Massa buruh di Daerah Istimewa Yogyakarta (DIY) mendorong kenaikan upah minimum provinsi menjadi Rp 4 juta. Mereka menuntut formula penghitungan UMP 2026 dengan mempertimbangkan kebutuhan hidup layak (KHL) di lapangan bukan dengan PP 51 tahun 2023.
"Dari hasil survei kami, UMP/UMK DIY yang layak berada di sekitar Rp 4 juta, atau setidaknya UMK harus naik minimal 50 persen agar buruh tidak terus terjebak dalam kemiskinan struktural," ujar Koordinator Majelis Pekerja Buruh Indonesia (MPBI) DIY, Irsyad Ade Irawan saat dihubungi, Selasa (25/11/2025).
"Ini bukan angka asal bicara, hal ini merupakan angka kebutuhan dasar, angka martabat manusia," tegas Irsyad.
Irsyad pun mendesak pemerintah membuat formula penghitungan UMP yang sesuai dengan KHL rill di lapangan.
"Upah bukan angka teknis, upah adalah soal kehidupan, soal masa depan keluarga buruh," tegas Irsyad.
Dia menyebut jika pemerintah masih menggunakan formula penghitungan PP nomor 51 Tahun 2023 untuk UMP 2026, maka kenaikan upah hanya kecil.
"Rumus itu sejak awal memang hanya menghasilkan kenaikan kecil, jauh di bawah kebutuhan hidup riil. Jadi kalau pemerintah kembali memakai formula itu, hasilnya pasti sama, upah minimum tidak pernah mencukupi kebutuhan hidup minimum pekerja," paparnya.
Irsyad menyebut jika formula itu kembali diterapkan maka kenaikan UMP dipastikan hanya beberapa persen saja. Apalagi, saat ini harga kebutuhan pokok naik.
"Itu berarti kenaikan mungkin hanya ratusan ribu. Dengan kondisi harga pangan, perumahan, dan transportasi yang terus meroket, kenaikan seperti itu tidak punya arti apa-apa bagi buruh," ungkapnya.
Sebelumnya, MBPI DIY sudah menyampaikan tuntutan kenaikan UMP 2026 Rp 4 juta dalam aksi di Tugu Jogja, Selasa (14/11) lalu.

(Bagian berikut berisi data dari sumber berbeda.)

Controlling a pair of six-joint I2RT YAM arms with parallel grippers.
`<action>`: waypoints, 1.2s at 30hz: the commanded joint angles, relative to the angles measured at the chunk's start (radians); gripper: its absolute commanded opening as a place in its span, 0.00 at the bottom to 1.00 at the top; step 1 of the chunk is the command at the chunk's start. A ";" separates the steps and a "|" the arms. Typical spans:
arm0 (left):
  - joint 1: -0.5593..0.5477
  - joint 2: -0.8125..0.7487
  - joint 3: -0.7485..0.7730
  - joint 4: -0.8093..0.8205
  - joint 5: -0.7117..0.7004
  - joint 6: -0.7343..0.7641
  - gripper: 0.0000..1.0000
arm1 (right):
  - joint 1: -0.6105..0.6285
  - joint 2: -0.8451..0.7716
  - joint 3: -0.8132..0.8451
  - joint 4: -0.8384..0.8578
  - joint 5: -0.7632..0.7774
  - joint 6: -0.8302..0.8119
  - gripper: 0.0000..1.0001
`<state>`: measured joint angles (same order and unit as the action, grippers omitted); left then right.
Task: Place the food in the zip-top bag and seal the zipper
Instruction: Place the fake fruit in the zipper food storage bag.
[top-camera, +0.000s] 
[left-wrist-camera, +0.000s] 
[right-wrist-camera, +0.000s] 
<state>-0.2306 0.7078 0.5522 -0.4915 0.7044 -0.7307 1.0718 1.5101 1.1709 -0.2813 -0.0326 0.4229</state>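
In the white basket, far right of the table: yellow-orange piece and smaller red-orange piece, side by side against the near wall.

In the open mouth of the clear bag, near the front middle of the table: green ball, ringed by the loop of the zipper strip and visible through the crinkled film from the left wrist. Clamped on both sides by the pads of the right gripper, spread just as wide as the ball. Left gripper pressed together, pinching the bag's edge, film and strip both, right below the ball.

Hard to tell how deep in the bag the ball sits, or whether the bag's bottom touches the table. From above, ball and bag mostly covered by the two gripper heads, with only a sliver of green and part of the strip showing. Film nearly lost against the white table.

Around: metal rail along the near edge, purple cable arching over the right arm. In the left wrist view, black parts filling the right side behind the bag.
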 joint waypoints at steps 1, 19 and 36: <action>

Tuntutan buruh itu pun mendapat respons dari perwakilan Pemda DIY yang mengaku bakal mengkaji permintaan buruh.
Asisten Sekretariat Daerah DIY Bidang Perekonomian dan Pembangunan Tri Saktiyana mengatakan tuntutan buruh itu menjadi salah satu pertimbangan. Meski begitu pihaknya juga bakal mengkaji pertimbangan lainnya.
"Akan menjadi bahan pertimbangan, tapi bukan satu-satunya pertimbangan ya. Kami dengan BPS dan sebagainya tentu nanti juga akan menghitung juga KHL-nya," ujar Tri usai audiensi dengan buruh.
Tri menjelaskan, dari tahun ke tahun, pemerintah pusat memberikan panduan cara menghitung UMP dengan mempertimbangkan dinamika dan perubahan-perubahan. Dia menambahkan, ada beberapa kondisi yang perlu diperhatikan dalam menghitung kenaikan UMP.
"Kami paham, walaupun kami sudah menaikkan secara persentase tinggi, namun karena awalnya sudah rendah jadi tidak nuntut dengan kenaikan (daerah) yang sudah (UMP-nya) terlanjur tinggi," ucap Tri.
"Termasuk juga kita menyeimbangkan antara kepentingan pengusaha dengan kepentingan buruh. Nanti iklim usahanya bisa turun," sambung dia.